ANTONIO R. NARANJO-EL DEBATE
  • El líder de Vox tuvo un mal día, pero la violencia en España la encarna e impulsa una única persona: Pedro Sánchez
No ha estado fino Abascal con su pronóstico de que el pueblo español terminará colgando por los pies a Sánchez, como el italiano hizo con Mussolini y el rumano, metro arriba o abajo, con Ceaucescu.
La política no pierde contundencia por reducir agresividad, y no se es más tibio, blando o ineficaz por renunciar a la retórica bélica. A menudo, el cántaro que más ruido hace es el más vacío.
Y si además de esto, que es cuestión de principios, se añade como principal efecto secundario la concesión a Sánchez de una excusa melodramática para tapar su rendición ante los enemigos de España, haciéndose la víctima con pucheritos más impostados que las lágrimas de un cocodrilo, convengamos en que se hace un pan como unas tortas.
Aunque por decir estas obviedades luego florezca Hermann Tertsch en las redes sociales, con la misma sutileza que un gorrino hozando en una charca, tildándole a todo lo que se mueva, incluyendo a servidor, de «colaboracionista».
No haremos sangre con esto, que obedece más a la fatua guerra en la derecha por unos votos que a la convicción: cualquiera, incluso Hermann, podrá entender el inmenso gozo de Sánchez al ver cómo alguno invierte más tiempo en darle coartadas para que el zángano de Patxi López las cacaree por esa boquita, o en atacar a quienes llevamos años peleando humildemente contra el Régimen, que a acabar con éste.
Porque a Vox, y a menudo al PP, les preocupa mucho España, pero no lo suficiente al parecer para entenderse y orillar cuitas menores al lado del formidable desafío lanzado por Sánchez, forzado a emprender un «procés» contra la Constitución que al final terminará gustándole: preferirá ser líder de la destrucción que lacayo de los destructores, haciendo de su necesidad como chantajeado una virtud como cabecilla del golpe.

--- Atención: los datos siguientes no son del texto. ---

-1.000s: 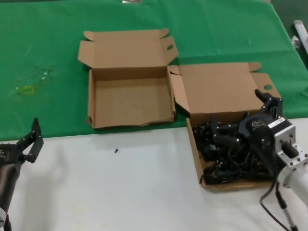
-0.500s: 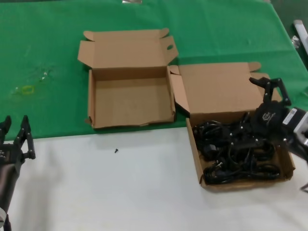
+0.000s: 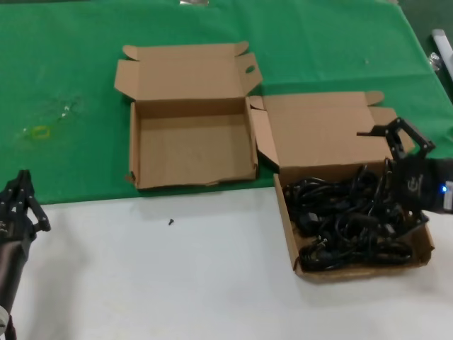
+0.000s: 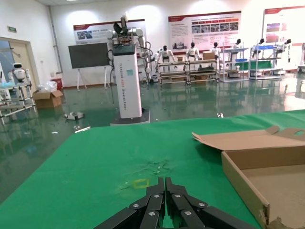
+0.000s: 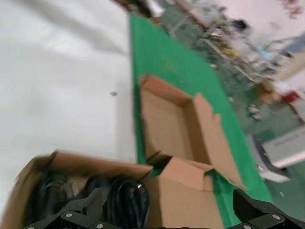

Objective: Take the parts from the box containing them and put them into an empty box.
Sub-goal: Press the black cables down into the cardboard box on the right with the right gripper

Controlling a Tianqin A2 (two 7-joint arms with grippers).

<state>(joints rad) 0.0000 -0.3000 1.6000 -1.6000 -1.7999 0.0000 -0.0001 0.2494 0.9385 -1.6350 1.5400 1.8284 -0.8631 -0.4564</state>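
Head view shows my right pincer (image 3: 396,136) spread wide, now swung out over the right edge of the box containing them (image 3: 322,127), clear of the parts (image 3: 347,223) heaped inside. My left pincer (image 3: 25,198), pressed together, has dropped toward the table's left edge. Beside it, the empty box (image 3: 191,152) sits unchanged.

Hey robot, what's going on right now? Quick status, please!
Right gripper open above the full box, nothing held. Left gripper shut, parked at table edge. Cords all inside; empty box bare. Nothing in the way.
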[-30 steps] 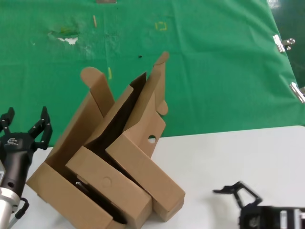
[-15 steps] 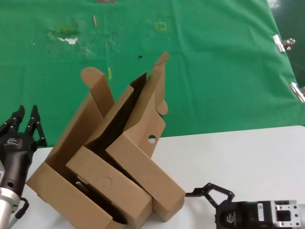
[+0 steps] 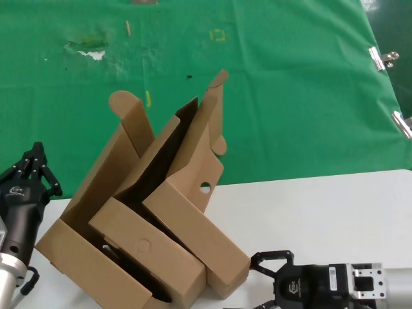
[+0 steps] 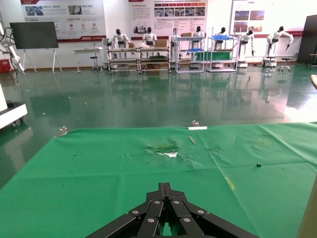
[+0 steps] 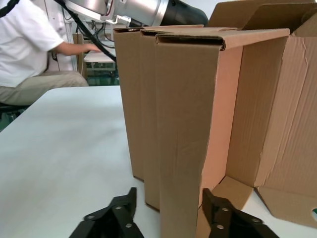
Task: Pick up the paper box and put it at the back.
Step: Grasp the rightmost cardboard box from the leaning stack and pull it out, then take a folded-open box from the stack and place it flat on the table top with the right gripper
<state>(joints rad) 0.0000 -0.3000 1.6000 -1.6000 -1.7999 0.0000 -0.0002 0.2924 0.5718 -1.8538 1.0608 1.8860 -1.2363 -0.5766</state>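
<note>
brown corrugated cardboard, 3 boxes nested and leaning together at the front of the bench (image 3: 360, 199), straddling the edge where white top meets green cloth. the paper box (image 3: 193, 212) appears to be the rightmost one, with the punched hole; its lid stands up over the green.

right claw (image 3: 265, 283) low on the white top, just beside the box's near end. open wide. right wrist view shows the box's end wall (image 5: 185, 148) standing between the 2 fingers (image 5: 116, 218), nothing gripped yet.

left claw (image 3: 35, 168) at the left of the stack, apart from it, fingers pressed together, empty. idle.

progress: nothing moved to the back (image 3: 270, 77) so far. judged as the approach stage, with grasp, lift, carry and set-down all left. separating the box from its neighbours looks like the awkward part.
</note>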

Pero si tenemos que hablar de violencia de verdad, y no de un simple resbalón retórico que Abascal haría bien en enmendar, hablemos. La vimos cuando Yolanda Díaz y Enrique Santiago se derritieron por la posibilidad de ver guillotinado a un Rey. Cuando Magdalena Álvarez deseó ver a Esperanza Aguirre colgada de una catenaria. Cuando Cifuentes o Villacís fueron asaltadas por una turba a plena luz del día. Cuando quemaron fotos del Rey o las colgaron boca abajo en presencia de cargos públicos sonrientes como Ada Colau.
Y la vimos, especialmente, cuando apedrearon a Vox en Madrid o Barcelona o desinfectaron las calles del País Vasco, de Navarra o de Cataluña al acabar mítines de la propia Vox, del PP o de Ciudadanos.
Pero hay una violencia más reciente, peor, algo más sutil pero mucho más letal: la de Pedro Sánchez alentando a levantar un muro contra media España; la del PSOE regalando la alcaldía de Pamplona a Bildu a cambio de gobernar en Navarra; la de la socia de los socialistas y sicaria de Puigdemont señalando en el Congreso a jueces y periodistas por su nombre y la de un Gobierno que, en su conjunto, ha apostado por el guerracivilismo como estrategia para esconder sus indecentes alianzas y sus siniestros planes.
Abascal ha sufrido la violencia en incontables ocasiones, normalizadas por un sistema que considera peligroso denigrar la España autonómica por los cauces democráticos oportunos pero no destrozarla por la fuerza de los hechos consumados. Y por eso él mismo debería saber, mejor que nadie, que no tuvo su mejor día.
Pero es una anécdota irrelevante al lado de la violencia que encarna Sánchez en persona: se ha mimetizado con Largo Caballero y todo lo que hace, dice o intenta transforma a sus rivales, incluidos los ciudadanos que no le votan, en un objetivo potencial como Calvo Sotelo. No desviemos la atención, que van a por ustedes.